THE INPUT

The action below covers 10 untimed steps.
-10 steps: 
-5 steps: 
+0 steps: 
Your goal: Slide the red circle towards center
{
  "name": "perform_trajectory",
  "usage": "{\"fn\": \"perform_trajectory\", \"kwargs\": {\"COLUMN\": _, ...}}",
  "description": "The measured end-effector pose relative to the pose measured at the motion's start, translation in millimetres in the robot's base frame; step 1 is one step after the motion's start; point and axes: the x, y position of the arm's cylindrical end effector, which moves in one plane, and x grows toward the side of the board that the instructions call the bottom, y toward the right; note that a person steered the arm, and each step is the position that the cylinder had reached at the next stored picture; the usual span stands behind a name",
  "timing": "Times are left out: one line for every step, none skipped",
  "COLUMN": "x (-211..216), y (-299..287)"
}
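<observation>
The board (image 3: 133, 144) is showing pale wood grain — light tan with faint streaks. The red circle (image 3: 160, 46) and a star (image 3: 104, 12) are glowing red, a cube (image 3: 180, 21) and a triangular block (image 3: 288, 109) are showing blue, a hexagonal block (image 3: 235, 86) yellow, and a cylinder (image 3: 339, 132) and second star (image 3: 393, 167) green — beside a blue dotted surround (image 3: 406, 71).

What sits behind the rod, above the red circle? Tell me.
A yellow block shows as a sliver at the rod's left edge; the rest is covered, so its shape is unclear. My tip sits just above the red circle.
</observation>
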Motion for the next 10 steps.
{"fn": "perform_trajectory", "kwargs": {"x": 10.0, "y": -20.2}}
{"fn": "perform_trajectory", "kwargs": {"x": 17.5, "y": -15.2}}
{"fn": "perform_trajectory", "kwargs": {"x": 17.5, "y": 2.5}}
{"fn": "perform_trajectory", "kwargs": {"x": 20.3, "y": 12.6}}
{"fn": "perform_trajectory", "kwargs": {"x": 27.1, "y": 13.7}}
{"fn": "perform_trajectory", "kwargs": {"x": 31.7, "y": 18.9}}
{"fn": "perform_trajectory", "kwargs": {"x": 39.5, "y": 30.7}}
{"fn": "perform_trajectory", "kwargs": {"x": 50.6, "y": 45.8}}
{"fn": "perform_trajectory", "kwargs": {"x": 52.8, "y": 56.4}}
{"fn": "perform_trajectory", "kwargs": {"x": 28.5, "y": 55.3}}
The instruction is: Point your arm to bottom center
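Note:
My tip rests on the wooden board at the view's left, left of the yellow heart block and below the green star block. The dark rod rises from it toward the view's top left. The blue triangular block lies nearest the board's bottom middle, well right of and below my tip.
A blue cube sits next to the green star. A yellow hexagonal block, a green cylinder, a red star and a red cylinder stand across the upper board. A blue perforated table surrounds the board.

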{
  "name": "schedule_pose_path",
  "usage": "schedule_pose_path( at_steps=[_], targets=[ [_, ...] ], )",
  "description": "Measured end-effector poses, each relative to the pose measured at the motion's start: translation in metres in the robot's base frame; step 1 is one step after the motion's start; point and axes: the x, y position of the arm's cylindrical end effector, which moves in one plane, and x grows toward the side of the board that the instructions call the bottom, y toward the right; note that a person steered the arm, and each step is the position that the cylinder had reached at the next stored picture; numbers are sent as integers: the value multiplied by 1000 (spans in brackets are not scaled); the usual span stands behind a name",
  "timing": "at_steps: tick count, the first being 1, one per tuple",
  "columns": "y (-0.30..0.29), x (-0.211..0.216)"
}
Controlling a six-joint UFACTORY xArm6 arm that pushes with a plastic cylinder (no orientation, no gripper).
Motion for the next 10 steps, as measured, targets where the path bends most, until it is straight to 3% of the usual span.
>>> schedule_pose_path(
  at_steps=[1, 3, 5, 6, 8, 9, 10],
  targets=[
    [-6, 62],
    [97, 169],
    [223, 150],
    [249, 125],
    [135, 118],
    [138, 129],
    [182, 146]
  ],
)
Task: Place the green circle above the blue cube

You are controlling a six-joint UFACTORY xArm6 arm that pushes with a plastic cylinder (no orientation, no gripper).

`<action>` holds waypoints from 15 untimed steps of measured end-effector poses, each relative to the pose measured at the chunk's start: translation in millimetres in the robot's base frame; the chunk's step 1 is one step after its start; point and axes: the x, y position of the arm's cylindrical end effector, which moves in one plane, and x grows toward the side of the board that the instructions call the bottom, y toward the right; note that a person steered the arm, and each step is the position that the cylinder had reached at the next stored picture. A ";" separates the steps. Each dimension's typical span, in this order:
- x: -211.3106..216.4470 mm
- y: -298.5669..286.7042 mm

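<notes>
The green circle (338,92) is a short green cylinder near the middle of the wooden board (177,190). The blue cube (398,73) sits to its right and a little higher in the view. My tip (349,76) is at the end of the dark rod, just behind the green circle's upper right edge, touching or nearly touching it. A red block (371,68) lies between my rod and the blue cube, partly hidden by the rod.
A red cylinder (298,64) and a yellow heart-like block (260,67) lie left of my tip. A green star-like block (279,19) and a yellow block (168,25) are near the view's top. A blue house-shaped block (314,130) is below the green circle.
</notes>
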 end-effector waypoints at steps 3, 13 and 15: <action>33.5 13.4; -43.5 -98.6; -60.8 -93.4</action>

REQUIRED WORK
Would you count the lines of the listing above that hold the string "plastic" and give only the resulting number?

SOLUTION BELOW
2